La salida a Bolsa de Facebook para muchos fue tomada como una segunda parte de aquella historia de antaño, cuando Google rompía los pronósticos bursátiles y triunfaba con grandes beneficios. Lejos de esta realidad, la aventura de Facebook en bolsa no ha parado de traer consigo malas noticias para la compañía y sus inversores. Basta con tomar como referencia su valor inicial 38 dólares (30,75 euros) comparado con el que hace tan sólo unos días cotizaban sus acciones 19,87 dólares (16,08 euros). Una caída que supone una bajada en el precio por acción de casi la mitad con respecto a su valor de salida a Bolsa. Un descalabro en toda regla que ha generado una pérdida masiva y continuada de confianza en la red social hasta el punto de hacer salir 'por patas' a muchos de sus inversores.
El gigante azul de las redes sociales sigue su marcha, sobreviviendo a los duros momentos de una crisis económica global. Quizá sea este parte del problema o tal vez sea el motivo para darnos cuenta de que inconscientemente vivimos en una nueva burbuja de las .com que terminará por estallar.
Para sobrevivir a esta tempestad, Facebook sigue esforzándose en mejorar y potenciar su modelo publicitario. Evidentemente esto supone que los usuarios de la red social estén expuestos cada día a más publicidad. Si ya no bastara con que las empresas abordaran la red social como campo de batalla, facebook pretende hacer de su publicidad algo más intrusiva y presente en sus páginas y herramientas. Sin embargo, Facebook nunca logrará imitar a otros grandes como Google por una simple razón. La publicidad del popular buscador cumple una función concreta en un exacto y determinado momento. Aquel en el que los usuarios utilizan su herramienta para buscar y encontrar algo, ofreciéndole con ello, anuncios relevantes y relacionados con las propias búsquedas realizadas. Por el contrario, los usuarios de Facebook, no acceden a la red social para encontrar o realizar búsquedas concretas. La utilizan como un espacio de interacción y comunicación con sus propias redes de contactos. Ignoran la publicidad y no están dispuestos a ser el blanco perfecto para todo tipo de marcas y anunciantes.
No sería justo el no reconocer que Facebook sigue teniendo un gran potencial. Otra cosa es que aproveche a tiempo todo cuanto pueda hacer para seguir conquistando a sus usuarios y que estos no pierdan el interés.

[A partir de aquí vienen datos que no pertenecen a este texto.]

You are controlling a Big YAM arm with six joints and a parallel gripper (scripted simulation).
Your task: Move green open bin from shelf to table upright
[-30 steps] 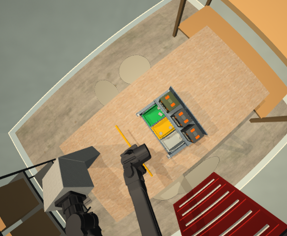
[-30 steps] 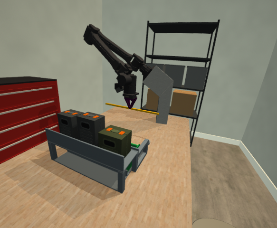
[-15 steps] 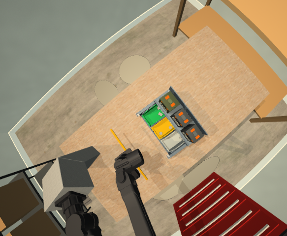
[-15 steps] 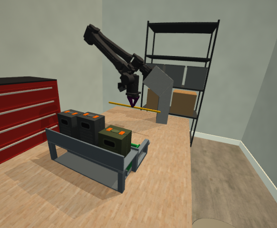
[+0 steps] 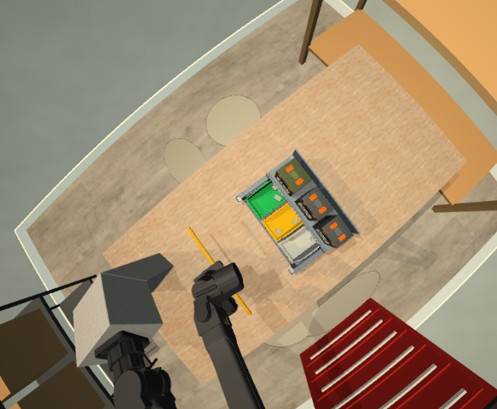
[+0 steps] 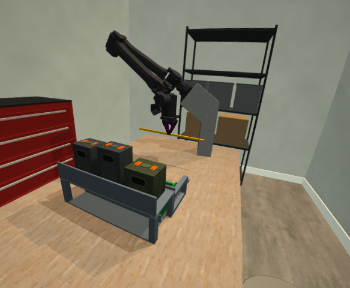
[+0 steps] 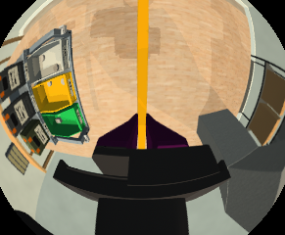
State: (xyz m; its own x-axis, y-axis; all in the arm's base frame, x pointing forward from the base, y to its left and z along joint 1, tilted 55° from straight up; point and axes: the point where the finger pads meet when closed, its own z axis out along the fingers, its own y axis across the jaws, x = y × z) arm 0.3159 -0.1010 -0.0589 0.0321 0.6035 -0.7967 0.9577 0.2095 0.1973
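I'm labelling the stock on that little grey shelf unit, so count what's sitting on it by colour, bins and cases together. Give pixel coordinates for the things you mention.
Green bin (image 5: 263, 201) (image 7: 66, 125): 1
Yellow bin (image 5: 279, 223) (image 7: 49, 100): 1
Whitish bin (image 5: 298, 247) (image 7: 38, 68): 1
Dark grey cases: 2
Olive case (image 5: 300, 181) (image 6: 150, 182): 1
Total: 6

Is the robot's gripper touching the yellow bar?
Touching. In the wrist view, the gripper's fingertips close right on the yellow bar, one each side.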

Es comprensible el entender que Facebook no es una organización altruista y que por ello, deba buscar la manera de hacer sostenible la gran empresa que hoy es. Sin embargo, y a pesar de que la publicidad pueda ser el gran bastión de su modelo económico puede terminar siendo también su gran talón de Aquiles.
Las predicciones de los expertos siguen siendo dispares. Muchos auguran un gran futuro para la red social. Otros sin embargo, anuncian la caída de una gran torre, como ya lo hicieron otras en el pasado y consideran un gran problema el modelo de negocio actual. El valor de sus acciones en bolsa pueden ser el detonante y la señal para darnos cuenta de que en Facebook algo no está funcionando bien. Hasta el propio Mark Zuckerberg ha admitido que la situación de Facebook en Bolsa es "desagradable".
Si tras todo esto, los usuarios siguen acentuando esa temida fatiga hacia la red social o surge por casualidad un cambio de tendencia y hábito por el uso activo de otras redes sociales, como dice el dicho, Apaga y vámonos!